2. How could a characteristic be good, but not good in itself?
3. In what sense is nothing good-in-itself except a good will?
4. Why does Kant refuse to count the consequences as morally relevant?
5. In what way does our legal system recognize the importance of intentions and consequences? What do you think Kant would say about our legal system?

Questions For Kant - Deontology
1. Why do the shopkeeper’s actions not count as moral?
2. Explain the difference between an action done ‘against duty’ and action done ‘from duty’ and an action done ‘in accordance with duty’
3. What is wrong with people “spreading joy around them”
4. How could a person who is “cold and indifferent to the sufferings of others” be a moral person?
5. Describe the difference between practical and pathological love? Why do you think Kant favors practical love?
6. Do you agree with Kant that actions done from feelings cannot be morally relevant? Can you think of an example to support your belief?
7. What does true morality require?

Questions For Aristotle - What is Happiness
1. (and group 6) How do you think Aristotle defines eudaimonia?
2. What is a function? Why does Aristotle think that a person has a function?
3. (and group 7) How does Aristotle argue for the human function?
4. Why do you think Aristotle starts talking about ‘good’ and ‘excellence’ in regard to functioning?
5. Why do you think Aristotle adds ‘in a complete life’ to his definition of happiness?
- Why do you think Aristotle says that happiness will be an activity?

Questions For Aristotle - Social Virtue and Aristotle - Intellectual and Moral Virtue
1.       What is the nutritive part of the soul?
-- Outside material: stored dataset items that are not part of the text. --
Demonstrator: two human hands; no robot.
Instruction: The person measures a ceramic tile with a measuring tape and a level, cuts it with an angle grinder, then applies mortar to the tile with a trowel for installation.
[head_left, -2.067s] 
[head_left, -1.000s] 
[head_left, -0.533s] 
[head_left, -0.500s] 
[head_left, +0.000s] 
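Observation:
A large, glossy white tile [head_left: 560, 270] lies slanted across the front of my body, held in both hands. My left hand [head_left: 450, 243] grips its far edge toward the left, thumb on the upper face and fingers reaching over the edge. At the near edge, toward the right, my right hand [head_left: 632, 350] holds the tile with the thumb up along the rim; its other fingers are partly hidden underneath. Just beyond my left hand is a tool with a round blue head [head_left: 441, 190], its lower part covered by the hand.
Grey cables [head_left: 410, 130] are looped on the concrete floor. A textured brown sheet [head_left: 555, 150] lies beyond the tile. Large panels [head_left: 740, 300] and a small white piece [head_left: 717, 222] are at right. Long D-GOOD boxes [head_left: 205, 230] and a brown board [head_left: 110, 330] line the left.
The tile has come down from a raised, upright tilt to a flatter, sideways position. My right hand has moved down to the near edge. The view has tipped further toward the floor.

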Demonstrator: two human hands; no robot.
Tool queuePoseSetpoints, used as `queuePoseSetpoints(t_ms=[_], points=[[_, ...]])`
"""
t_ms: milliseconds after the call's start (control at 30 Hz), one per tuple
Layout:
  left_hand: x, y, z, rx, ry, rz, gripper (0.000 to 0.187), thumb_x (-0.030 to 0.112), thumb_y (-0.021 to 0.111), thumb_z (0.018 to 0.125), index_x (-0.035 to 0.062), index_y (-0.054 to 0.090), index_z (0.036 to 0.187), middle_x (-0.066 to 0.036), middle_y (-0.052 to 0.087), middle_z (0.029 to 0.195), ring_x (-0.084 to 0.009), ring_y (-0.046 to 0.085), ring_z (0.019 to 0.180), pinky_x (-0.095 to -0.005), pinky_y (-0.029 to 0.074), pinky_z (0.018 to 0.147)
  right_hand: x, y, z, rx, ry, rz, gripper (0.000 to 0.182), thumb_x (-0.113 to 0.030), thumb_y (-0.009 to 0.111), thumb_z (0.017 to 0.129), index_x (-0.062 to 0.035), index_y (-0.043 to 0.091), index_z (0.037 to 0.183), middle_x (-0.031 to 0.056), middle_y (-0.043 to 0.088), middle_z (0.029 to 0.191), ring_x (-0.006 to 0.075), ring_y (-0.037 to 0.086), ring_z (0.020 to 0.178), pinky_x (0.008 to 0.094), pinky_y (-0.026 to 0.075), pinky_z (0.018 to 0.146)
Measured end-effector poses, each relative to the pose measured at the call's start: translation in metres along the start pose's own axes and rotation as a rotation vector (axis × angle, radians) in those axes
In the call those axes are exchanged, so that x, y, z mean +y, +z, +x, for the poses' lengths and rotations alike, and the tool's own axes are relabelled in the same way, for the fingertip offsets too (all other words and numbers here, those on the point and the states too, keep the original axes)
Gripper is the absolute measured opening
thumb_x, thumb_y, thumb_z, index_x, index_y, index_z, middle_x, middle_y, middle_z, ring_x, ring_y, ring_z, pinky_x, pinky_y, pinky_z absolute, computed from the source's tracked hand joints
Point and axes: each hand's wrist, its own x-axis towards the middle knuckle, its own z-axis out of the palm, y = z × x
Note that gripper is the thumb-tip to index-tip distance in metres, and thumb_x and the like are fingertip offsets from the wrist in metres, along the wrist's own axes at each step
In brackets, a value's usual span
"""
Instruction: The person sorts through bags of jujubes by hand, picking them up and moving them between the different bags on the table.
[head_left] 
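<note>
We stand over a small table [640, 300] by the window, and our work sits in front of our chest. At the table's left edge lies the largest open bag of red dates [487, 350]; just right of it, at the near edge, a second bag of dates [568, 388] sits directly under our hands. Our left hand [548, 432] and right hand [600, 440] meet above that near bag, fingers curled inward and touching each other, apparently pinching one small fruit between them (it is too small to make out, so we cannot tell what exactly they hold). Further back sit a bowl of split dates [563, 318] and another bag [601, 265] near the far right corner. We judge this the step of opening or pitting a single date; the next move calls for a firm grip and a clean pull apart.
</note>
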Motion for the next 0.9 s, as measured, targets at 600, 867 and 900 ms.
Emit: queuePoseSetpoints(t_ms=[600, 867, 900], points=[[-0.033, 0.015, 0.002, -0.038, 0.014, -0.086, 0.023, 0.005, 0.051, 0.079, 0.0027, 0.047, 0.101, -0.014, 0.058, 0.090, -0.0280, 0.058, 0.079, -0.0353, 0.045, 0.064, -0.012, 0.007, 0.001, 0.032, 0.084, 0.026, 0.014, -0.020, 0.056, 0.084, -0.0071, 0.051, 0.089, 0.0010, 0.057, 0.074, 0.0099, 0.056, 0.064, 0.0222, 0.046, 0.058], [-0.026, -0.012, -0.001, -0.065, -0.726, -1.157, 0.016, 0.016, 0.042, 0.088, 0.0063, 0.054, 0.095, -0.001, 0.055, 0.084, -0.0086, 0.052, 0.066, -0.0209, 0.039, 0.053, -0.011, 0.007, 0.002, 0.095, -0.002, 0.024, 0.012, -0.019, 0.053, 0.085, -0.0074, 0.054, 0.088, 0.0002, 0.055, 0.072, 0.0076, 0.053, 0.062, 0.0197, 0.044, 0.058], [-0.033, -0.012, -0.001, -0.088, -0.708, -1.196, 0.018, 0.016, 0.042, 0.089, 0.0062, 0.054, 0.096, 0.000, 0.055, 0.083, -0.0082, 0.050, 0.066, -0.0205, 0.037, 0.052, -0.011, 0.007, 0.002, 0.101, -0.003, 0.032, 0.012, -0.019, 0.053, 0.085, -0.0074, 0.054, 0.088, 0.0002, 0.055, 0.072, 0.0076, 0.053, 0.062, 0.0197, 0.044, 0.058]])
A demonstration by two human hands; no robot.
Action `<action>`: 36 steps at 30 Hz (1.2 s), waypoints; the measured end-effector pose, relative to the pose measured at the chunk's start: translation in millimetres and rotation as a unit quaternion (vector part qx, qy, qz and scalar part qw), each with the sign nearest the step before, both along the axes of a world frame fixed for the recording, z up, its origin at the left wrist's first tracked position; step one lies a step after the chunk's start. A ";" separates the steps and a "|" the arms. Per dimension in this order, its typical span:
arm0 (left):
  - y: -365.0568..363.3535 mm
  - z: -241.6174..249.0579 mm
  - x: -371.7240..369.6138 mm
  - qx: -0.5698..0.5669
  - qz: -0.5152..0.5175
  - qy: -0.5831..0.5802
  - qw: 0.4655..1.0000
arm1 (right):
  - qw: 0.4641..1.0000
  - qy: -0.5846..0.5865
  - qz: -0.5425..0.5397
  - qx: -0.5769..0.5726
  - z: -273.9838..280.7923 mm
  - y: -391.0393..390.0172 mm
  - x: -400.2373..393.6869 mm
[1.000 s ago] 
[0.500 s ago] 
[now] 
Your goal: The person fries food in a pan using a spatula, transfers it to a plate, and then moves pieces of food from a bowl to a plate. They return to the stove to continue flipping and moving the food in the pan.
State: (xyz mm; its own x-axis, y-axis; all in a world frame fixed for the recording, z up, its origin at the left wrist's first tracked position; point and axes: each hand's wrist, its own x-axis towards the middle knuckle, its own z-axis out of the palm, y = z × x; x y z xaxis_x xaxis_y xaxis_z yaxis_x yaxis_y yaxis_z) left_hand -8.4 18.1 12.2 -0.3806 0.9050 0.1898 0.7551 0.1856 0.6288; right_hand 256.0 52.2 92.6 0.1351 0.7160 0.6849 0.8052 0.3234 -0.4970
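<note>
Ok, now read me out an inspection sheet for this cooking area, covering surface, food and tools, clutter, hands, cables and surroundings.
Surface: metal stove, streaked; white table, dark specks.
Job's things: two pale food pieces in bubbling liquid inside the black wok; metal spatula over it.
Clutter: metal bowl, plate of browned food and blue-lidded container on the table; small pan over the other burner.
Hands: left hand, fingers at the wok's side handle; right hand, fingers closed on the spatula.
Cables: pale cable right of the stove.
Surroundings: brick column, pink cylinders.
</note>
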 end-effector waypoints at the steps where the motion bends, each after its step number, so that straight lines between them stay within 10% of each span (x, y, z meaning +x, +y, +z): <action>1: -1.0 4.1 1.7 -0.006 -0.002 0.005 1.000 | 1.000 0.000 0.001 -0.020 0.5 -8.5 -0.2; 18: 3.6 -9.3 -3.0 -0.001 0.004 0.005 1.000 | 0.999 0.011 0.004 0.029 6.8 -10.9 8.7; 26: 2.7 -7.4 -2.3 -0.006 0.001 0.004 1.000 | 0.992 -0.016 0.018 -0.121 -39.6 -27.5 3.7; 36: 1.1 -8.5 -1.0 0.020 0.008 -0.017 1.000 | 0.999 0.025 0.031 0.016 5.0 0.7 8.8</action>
Why does the nutritive part of the soul have nothing to do with human excellence?
2.       How could there be a part of the soul that is partly rational but partly irrational?
3.       How does the soul perform rational activity?
4.       Why does Aristotle think that humans are political animals (i.e., social animals)?
5.       (and group 7) How could we translate the word “logos”? What makes you think that?
6.       How is society “prior in natural to” individuals?

Questions For Aristotle - Moral Virtue and Vice
1. Why does Aristotle talk about healthy bodies? How does this help him talk about moral virtue?
2. What is the difference between ‘intermediate in the object’ and intermediate ‘relative to us’?
3. Why doesn’t every passion and action have a mean?
4. Aristotle give the example of the virtue of temperance. Describe Aristotle’s discussion of it relative to Socrates and Callicles discussion about desires.
5. (And group 7) Pick an analysis of two virtues from pages 4-5 and their corresponding vices and tell us about them. Does Aristotle’s analysis on this point make sense? Why or why not?
6. In what sense are some vices more opposed to virtue than other vices?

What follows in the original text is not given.